Don’t Fall in Love with Pain
“Every email she writes, every conversation always begins with some trouble or difficulty, some illness that’s plaguing her, some suffering in her children, some pain wracking a relative or loved one.”
The woman talking to me was describing a friend. “I think if I called her attention to it—if I showed her the emails, she would say, ‘That’s just my life, and if you can’t understand that, then I guess you’re not much of a friend.’”
It is very easy to love our pain, and to want more of it. Pain and suffering are powerful energies. When you are experiencing pain you know you are alive! You are feeling something. You are not listless or numb.
And it gives you something to do. Something to take care of or fix. Someone to blame.
The little, egoic self that lives within each of us needs to create pain, trouble and drama in order to keep our God-self distracted and preoccupied. It loves to make a mess (self-sabotage) and then get you to spend all day cleaning it up, so that your mind is not open and available to the grace of God that is all around you.
Eckhart Tolle called this the “pain-body.” It’s what happens when we identify with our pain so much that it comes to define our being. Of course it is a false identification, a false definition because in our hearts we are the daughters and sons of God, redeemed, healed and whole.
Jesus knew this dynamic well. When he meets people who are suffering, he often asks, “Do you want to be made well?” (John 5:6). We might wonder why a healer like Jesus would bother to ask such a question before removing someone’s pain. Until we remember that sometimes we latch onto our suffering and don’t really want to let it go.

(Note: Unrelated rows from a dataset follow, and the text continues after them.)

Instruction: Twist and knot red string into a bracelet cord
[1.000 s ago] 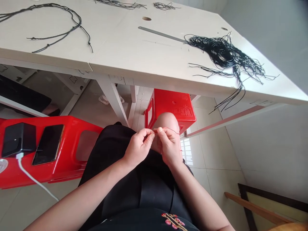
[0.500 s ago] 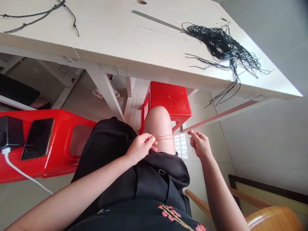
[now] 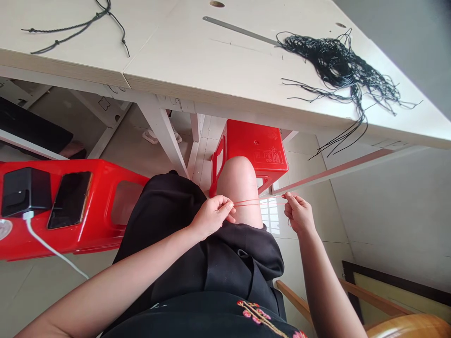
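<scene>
A thin red string [image 3: 252, 203] stretches nearly level above my bare knee, its strands running between both hands. My left hand [image 3: 215, 213] pinches one end between thumb and fingertips, over my lap. At the other end, my right hand [image 3: 298, 211] closes its fingers on the string, out past the right side of the knee. A small dark loop hangs just below the right fingers; I cannot make out what it is. Up on the table lies a tangled bundle of black cords [image 3: 338, 70], some ends drooping over the front edge.
On the pale table [image 3: 197, 61] lie a steel ruler [image 3: 239, 30] and a knotted black cord [image 3: 77, 26]. A red stool [image 3: 255, 145] stands beneath it. At left, another red stool [image 3: 102, 188] holds a phone [image 3: 70, 199] and a black charger [image 3: 26, 190] with a white cable.
The whole view has shifted slightly, so everything appears a little further right. Both hands keep their hold on the taut string, with about the same distance between them.
</scene>
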The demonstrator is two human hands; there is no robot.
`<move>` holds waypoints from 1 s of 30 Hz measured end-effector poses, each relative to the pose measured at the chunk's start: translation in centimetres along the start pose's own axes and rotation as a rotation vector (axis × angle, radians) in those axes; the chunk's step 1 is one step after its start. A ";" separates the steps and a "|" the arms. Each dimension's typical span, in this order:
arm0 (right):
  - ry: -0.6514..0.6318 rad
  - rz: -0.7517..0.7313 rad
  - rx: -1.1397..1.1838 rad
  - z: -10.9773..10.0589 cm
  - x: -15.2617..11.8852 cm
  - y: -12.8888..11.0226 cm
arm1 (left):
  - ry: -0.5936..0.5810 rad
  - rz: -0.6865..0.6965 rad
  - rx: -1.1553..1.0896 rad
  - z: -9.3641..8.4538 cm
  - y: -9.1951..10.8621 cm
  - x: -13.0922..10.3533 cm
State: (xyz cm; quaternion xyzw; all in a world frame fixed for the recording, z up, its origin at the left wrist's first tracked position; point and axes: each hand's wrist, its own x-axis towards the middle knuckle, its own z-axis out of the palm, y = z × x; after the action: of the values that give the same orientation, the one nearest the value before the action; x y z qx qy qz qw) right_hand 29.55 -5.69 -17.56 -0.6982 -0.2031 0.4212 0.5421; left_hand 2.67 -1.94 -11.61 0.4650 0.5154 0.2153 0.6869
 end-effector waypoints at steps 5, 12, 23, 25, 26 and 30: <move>0.012 0.024 -0.009 -0.5 0.2 0.5 | -0.007 0.009 0.014 -0.1 -0.1 0.1; 0.019 0.022 -0.038 -0.5 0.4 0.7 | -0.015 0.032 0.038 -0.3 -0.2 0.2; 0.042 -0.036 -0.329 -0.7 1.1 1.5 | 0.001 0.040 0.061 -0.2 0.1 0.2; 0.089 -0.086 -0.432 -0.7 1.1 1.2 | 0.008 0.045 0.067 -0.2 0.0 0.3; 0.115 -0.124 -0.477 -0.4 0.9 0.8 | 0.011 0.048 0.069 -0.2 0.0 0.3; 0.097 -0.311 -0.560 2.5 -2.2 -1.0 | 0.009 0.056 0.075 -0.3 0.0 0.5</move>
State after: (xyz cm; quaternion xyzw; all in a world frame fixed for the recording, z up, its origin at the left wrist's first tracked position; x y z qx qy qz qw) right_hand 26.44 -5.55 -15.94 -0.7999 -0.3893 0.2273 0.3961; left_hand 2.61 -1.50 -11.90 0.5039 0.5130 0.2172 0.6601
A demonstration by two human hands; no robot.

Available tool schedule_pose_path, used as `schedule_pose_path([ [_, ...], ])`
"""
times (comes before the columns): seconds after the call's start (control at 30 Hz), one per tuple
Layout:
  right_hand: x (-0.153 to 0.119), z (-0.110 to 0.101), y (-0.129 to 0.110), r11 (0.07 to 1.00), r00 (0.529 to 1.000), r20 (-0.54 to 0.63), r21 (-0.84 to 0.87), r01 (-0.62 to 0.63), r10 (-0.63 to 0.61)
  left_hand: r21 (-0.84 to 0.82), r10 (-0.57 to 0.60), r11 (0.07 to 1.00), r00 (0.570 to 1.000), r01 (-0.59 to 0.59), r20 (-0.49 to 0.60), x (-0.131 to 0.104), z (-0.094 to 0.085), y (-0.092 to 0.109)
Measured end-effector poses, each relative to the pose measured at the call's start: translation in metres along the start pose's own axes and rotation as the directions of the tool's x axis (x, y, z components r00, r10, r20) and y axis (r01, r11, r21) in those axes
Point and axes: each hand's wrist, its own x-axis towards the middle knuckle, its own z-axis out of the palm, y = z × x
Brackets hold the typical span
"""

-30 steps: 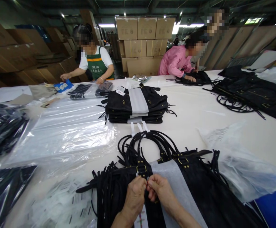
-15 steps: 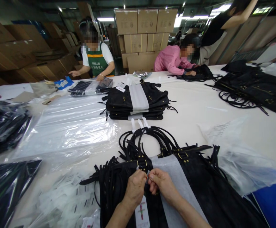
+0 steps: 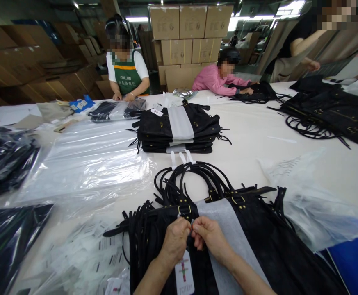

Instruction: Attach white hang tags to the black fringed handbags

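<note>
A black fringed bag (image 3: 265, 241) lies in front of me, with looped black handles and a pale paper band (image 3: 224, 229) around it. Over its left buckle, my left hand (image 3: 175, 239) is pinched closed. My right hand (image 3: 209, 237) is closed in a pinch beside it, the fingertips almost touching. Something tiny and reddish shows between the fingertips, too small to name. Below my left hand a white tag (image 3: 184, 273) with a printed figure rests on the bag.
Stacked black bags (image 3: 154, 127) stand mid-table. Clear plastic sheets (image 3: 86, 159) lie left, small labelled packets (image 3: 105, 241) nearer. Black bags (image 3: 335, 110) and crumpled plastic (image 3: 314, 213) are at right. Across the table are a person in a green apron (image 3: 129, 78) and one in pink (image 3: 208, 80).
My hands have hardly moved. The person in the apron has brought both hands together over the wrapped bag. The person in pink has shifted left, and the standing person's arm is lower.
</note>
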Motion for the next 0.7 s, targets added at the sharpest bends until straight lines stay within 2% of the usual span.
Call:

Sometimes in the middle of the day I realize that I am talking to myself—if not aloud—worrying some problem like a dog with a bone. I have to stop and tell myself—aloud—to let this go. Now. I have to remind myself explicitly that God is greater than all the trouble I can cook up, and that in this moment I have all that I need to be joyful.
Brooke says
David, thank you so much for this story and reminder that letting go of the pain is an important part of the process of living. Finding room for healing makes me more in touch with living than when I allow myself to wallow in pain.
Your story reminds me that whenever I am having a conversation with someone that isn’t in the room with me it’s a sign that I’ve taken my self-will back and am not living in faith. When I try to play God, teach people a lesson, or try to change the way things are going in my life I have forgotten that there is a Higher Power working in my life that has bigger plans for me than what I can cook up.
Thank you for your inspiring words.
David Anderson says
Thanks
Thanks for that comment about talking to someone who is not in the room. That had me smiling in deep and immediate recognition.
Cathy H. says
(Pain is tricky, whether your own or someone you love.) So I guess you are saying, don’t let IT* (or your worry about IT) become your life because it squeezes grace out of the picture?
*pain and/or troubles
Matt says
This is where I fall on my face lacking in Grace because all I wanted to do was judge your friend in the first 2 paragraphs for judging her friend! I can’t even empathetically see how what she’s doing is what I waste an inordinate amount of my life doing. Letting go, man, is where it’s at! I can only pray to do better tomorrow.
“Do you want to be made well?” You are so right, David, the answer is not always as readily apparent as it should be and I am speaking to myself.